Work required: From the listing below, pick out each line with the word "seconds".

Data:
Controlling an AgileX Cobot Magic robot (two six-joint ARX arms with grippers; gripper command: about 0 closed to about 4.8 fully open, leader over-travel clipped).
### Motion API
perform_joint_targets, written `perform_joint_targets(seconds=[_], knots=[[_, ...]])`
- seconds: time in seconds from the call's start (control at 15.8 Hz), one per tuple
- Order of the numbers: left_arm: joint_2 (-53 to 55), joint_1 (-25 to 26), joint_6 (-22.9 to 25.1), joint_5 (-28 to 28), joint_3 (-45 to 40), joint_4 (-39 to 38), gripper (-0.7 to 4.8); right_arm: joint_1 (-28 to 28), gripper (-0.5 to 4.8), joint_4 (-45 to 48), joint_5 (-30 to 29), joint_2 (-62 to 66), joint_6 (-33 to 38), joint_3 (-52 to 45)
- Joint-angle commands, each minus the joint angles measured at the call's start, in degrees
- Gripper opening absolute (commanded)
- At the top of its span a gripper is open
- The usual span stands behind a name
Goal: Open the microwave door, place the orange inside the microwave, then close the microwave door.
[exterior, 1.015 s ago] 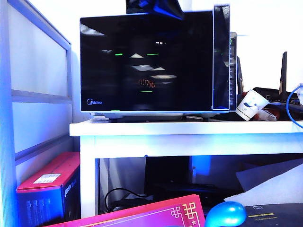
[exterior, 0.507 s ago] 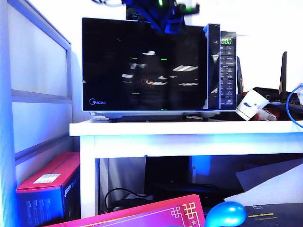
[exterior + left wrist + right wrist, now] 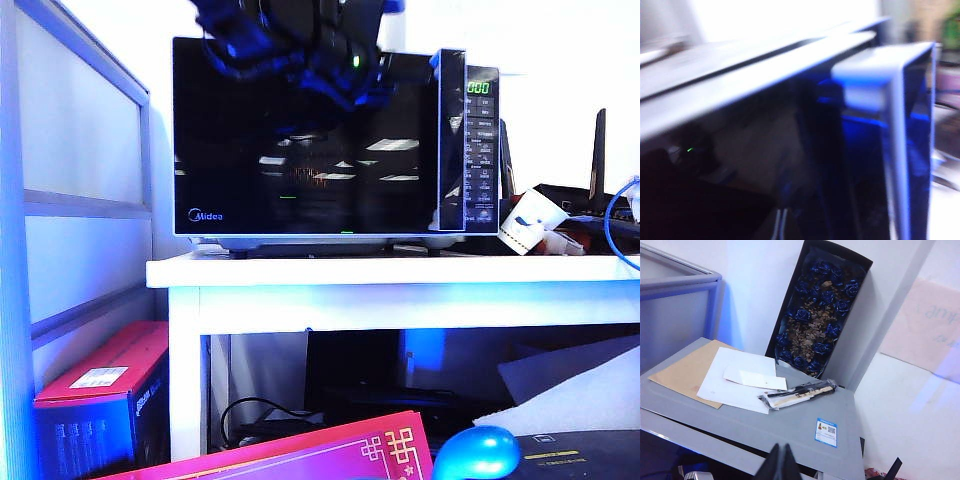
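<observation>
With the microwave door [image 3: 305,140] looking shut flush on the microwave [image 3: 480,140] atop the white counter [image 3: 400,272] and the orange unseen, the blurred left pincer [image 3: 345,65], its spread unreadable, may snag the door, while the right pincer [image 3: 780,462] sits pressed together, empty.

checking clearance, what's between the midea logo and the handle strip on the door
Exterior view: only glossy black glass of the door, with reflections; the left arm overlaps its top edge.

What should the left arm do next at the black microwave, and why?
Probably draw the left gripper, hanging by the top of the glossy black glass microwave door, away: the door looks flush shut, no orange in sight. The right gripper is shut above a grey surface.
</observation>
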Motion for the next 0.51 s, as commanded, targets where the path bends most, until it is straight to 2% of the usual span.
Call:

Exercise response:
perform_joint_targets, written `perform_joint_targets(seconds=[_], knots=[[_, ...]])`
- seconds: time in seconds from the call's start (control at 15.8 Hz), one per tuple

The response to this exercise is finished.